▶ [EXERCISE INSTRUCTIONS]: The expected output is exactly the lines below, starting at the line with "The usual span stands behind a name" and ending at the line with "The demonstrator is", both included; no other line belongs in it.

▶ [PROVIDED DATA]:
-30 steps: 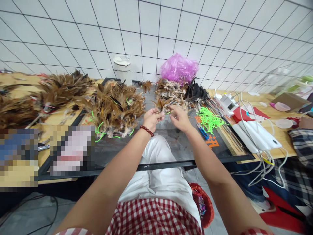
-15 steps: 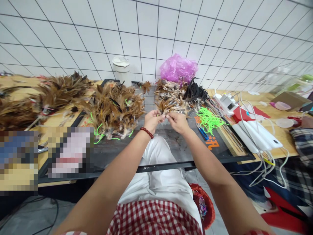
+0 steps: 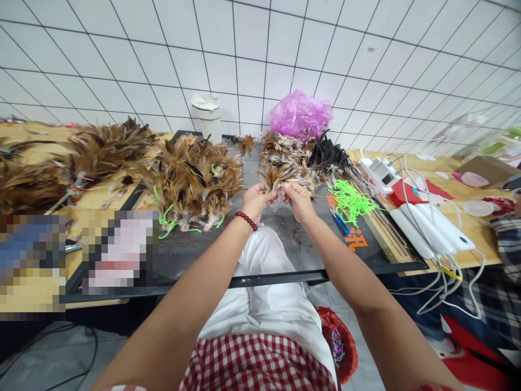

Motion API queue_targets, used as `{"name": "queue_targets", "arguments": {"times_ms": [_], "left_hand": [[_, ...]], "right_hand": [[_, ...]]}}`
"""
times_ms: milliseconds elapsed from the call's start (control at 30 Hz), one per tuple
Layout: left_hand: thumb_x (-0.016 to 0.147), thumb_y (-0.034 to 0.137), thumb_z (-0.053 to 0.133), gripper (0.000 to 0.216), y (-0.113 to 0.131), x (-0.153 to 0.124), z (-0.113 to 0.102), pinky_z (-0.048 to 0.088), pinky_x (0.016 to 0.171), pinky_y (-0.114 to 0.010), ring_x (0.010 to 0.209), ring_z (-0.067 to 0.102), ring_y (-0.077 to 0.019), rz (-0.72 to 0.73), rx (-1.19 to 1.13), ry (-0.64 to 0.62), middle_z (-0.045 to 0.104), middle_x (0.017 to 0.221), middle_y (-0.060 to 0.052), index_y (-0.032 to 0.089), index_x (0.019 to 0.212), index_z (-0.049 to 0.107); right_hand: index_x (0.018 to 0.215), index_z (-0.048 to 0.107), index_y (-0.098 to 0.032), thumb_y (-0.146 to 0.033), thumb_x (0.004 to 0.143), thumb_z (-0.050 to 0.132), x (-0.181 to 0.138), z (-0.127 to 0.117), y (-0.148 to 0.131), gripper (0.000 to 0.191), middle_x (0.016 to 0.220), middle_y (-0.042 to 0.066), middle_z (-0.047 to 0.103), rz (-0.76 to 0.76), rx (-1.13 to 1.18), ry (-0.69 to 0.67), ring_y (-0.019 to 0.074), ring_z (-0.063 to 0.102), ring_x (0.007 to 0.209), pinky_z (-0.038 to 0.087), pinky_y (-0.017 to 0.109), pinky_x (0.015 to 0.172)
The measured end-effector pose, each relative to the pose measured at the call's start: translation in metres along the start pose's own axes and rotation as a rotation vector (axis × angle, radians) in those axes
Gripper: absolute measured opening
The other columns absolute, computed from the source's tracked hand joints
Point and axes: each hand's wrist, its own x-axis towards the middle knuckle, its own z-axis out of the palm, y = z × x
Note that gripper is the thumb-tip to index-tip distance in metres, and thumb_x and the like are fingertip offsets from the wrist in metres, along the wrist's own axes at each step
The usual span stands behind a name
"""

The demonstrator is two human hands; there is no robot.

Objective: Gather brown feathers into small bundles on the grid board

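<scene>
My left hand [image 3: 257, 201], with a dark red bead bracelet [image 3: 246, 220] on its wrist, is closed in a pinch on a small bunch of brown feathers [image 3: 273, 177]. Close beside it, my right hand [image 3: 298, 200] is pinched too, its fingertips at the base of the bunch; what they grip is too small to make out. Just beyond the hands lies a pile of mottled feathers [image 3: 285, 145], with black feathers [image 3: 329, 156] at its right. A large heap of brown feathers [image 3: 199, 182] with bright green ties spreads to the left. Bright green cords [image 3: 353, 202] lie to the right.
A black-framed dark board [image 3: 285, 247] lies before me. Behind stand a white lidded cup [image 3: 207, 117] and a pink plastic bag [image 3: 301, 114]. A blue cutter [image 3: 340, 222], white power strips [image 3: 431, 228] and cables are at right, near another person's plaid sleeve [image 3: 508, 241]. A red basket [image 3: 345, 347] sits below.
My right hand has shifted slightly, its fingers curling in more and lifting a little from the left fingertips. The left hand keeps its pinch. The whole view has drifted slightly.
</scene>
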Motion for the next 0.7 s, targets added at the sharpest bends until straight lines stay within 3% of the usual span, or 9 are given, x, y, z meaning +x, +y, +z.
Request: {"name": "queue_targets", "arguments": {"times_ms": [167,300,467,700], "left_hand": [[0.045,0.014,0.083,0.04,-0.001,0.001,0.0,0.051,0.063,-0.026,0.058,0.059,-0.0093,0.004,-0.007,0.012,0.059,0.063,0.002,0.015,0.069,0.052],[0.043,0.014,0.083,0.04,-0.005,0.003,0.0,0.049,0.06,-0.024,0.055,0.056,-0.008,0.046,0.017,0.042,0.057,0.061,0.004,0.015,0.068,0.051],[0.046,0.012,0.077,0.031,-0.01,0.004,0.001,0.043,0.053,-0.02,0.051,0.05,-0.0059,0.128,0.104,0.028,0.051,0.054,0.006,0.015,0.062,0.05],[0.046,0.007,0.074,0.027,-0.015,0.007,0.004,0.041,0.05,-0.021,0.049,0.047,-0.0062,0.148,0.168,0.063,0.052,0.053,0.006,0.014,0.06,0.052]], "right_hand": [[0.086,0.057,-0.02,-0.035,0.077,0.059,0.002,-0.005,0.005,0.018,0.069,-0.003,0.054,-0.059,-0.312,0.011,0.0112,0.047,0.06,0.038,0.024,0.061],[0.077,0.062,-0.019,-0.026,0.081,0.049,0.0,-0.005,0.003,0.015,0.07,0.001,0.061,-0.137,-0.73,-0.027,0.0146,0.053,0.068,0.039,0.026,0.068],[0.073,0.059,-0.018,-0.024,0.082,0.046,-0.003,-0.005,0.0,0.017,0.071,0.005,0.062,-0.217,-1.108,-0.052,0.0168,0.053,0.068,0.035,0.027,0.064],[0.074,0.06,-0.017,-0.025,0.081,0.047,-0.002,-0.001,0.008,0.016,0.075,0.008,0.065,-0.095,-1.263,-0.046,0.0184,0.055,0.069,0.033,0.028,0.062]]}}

▶ [SOLUTION FOR THIS PROBLEM]:
The usual span stands behind a name
"""

The demonstrator is two human hands; there is no robot.

Nothing else is required to complete the output.